Antics Special Edition ANT047 Dapol 00 Gauge 5 Plank Open Wagon Lettered Wood & Rowe, Stroud
The Stroud based firm of Wood & Rowe, formed by the partnership of Mr Miles Frederick Wood and Mr Charles Mortimer Rowe, were engaged in a range of business, being listed in trade directories as coal, salt and builders merchants. Drain covers around Stroud can still be found bearing the Wood & Rowe name, so the company evidently had some iron manufacturing capability. The partnership was mutally dissolved in 1922, notice given in the London Gazette lists the business as Coal and Builders Merchants at Cheapside, Stroud, Nailsworth, Ryeford and Stonehouse. The business was to continue under Mr Wood using the same company name.
The company certainly had a significant requirement for railway wagons, 8-ton 5 plank opens 23 to 31 being ordered as a batch from the Gloucester Carriage & Wagon company in 1905, following on from several orders for 10-ton 7 plank wagons. The 5 plank wagons may have been ordered for their usefulness in both the coal and building supply trades, lower sided wagons often being preferred for aggregates to prevent gross overloading, thus keeping the wagons busy all year round.
Many years later number 25 of this batch was photographed at Frocester station on the Midland Gloucester to Bristol route delivering a load of coal. It would seem likely therefore that Wood & Rowe supplied coal for local merchants or contracts to stations as required in addition to their own trade.

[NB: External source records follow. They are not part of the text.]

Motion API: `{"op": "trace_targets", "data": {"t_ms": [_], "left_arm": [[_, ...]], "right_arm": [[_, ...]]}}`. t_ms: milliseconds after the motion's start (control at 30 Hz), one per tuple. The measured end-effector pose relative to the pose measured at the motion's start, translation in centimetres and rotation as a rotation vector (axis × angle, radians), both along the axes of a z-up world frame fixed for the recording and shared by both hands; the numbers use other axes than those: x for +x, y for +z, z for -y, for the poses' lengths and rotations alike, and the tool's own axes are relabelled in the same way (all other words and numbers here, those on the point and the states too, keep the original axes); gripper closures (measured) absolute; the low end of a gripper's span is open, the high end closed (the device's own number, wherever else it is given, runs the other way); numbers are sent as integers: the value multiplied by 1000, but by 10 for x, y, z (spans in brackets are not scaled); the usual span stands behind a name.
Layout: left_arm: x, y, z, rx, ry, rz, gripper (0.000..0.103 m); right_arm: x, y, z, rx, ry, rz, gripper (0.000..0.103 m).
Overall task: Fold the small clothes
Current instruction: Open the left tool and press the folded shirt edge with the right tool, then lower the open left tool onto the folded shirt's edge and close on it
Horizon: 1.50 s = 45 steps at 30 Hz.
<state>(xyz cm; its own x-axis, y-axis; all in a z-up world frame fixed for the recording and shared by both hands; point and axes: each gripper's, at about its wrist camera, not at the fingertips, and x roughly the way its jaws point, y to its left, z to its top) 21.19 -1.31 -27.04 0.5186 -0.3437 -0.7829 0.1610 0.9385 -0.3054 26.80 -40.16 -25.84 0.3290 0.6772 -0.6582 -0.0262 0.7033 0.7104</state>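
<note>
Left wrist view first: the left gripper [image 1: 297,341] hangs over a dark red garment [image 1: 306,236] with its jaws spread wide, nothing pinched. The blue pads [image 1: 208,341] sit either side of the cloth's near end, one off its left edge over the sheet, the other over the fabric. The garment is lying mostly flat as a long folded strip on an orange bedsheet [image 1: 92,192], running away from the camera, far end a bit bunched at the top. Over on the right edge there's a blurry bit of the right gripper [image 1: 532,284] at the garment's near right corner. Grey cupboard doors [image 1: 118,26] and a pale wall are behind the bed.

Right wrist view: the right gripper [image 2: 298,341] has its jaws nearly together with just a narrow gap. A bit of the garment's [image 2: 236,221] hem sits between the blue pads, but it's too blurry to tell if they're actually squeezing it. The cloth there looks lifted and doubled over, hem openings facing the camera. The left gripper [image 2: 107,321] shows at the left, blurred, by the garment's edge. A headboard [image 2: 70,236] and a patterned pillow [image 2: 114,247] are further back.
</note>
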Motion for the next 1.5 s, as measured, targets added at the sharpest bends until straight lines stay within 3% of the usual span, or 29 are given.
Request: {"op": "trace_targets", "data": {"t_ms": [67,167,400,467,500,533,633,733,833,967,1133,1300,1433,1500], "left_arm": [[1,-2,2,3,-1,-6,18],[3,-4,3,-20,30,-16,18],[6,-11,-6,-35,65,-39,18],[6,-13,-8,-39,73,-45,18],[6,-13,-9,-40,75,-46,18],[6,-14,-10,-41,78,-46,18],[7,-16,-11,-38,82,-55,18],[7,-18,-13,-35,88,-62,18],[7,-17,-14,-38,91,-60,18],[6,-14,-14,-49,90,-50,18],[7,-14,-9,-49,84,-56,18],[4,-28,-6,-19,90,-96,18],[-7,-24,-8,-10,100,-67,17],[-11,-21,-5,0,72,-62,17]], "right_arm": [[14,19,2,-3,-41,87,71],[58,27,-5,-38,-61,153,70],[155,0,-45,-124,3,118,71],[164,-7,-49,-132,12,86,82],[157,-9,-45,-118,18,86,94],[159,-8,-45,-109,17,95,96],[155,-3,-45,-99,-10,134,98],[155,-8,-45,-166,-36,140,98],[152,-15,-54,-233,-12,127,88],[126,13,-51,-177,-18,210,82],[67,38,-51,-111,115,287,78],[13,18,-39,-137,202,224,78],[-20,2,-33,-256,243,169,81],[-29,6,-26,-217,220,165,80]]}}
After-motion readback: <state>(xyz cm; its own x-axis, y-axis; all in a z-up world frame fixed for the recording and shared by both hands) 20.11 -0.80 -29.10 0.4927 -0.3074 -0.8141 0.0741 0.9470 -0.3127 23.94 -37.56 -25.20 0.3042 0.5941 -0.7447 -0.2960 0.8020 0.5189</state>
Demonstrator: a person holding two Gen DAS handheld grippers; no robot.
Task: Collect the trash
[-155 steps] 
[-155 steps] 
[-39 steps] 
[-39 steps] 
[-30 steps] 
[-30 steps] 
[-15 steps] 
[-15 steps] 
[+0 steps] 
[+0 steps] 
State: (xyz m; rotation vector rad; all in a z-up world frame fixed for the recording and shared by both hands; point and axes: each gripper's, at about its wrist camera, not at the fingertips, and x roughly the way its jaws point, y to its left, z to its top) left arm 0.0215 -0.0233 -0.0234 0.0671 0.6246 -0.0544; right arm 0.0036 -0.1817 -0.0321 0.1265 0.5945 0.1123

Many Wood & Rowe wagons have empty to instructions for return to collieries in the Tamworth area, initially Hockley Hill, one of the later Kingsbury group of collieries. This colliery appears to have been running down before the first war and had been completely removed by 1923. Immediately south of Hockley Hill was Whateley Colliery, the location being known in railway terms as Whateley Sidings. Tamworth, Mid. Rly. was added as the Midlands' Birmingham to Derby route crosses the LNWR (now West Coast Mainline) at Tamworth. These collieries, along wth Wood & Rowes' depots around Stroud, were all served by the Midland company.
Original photograph can be found in the GRC&W archives at D4791/16/34 located at the Gloucestershire county archive.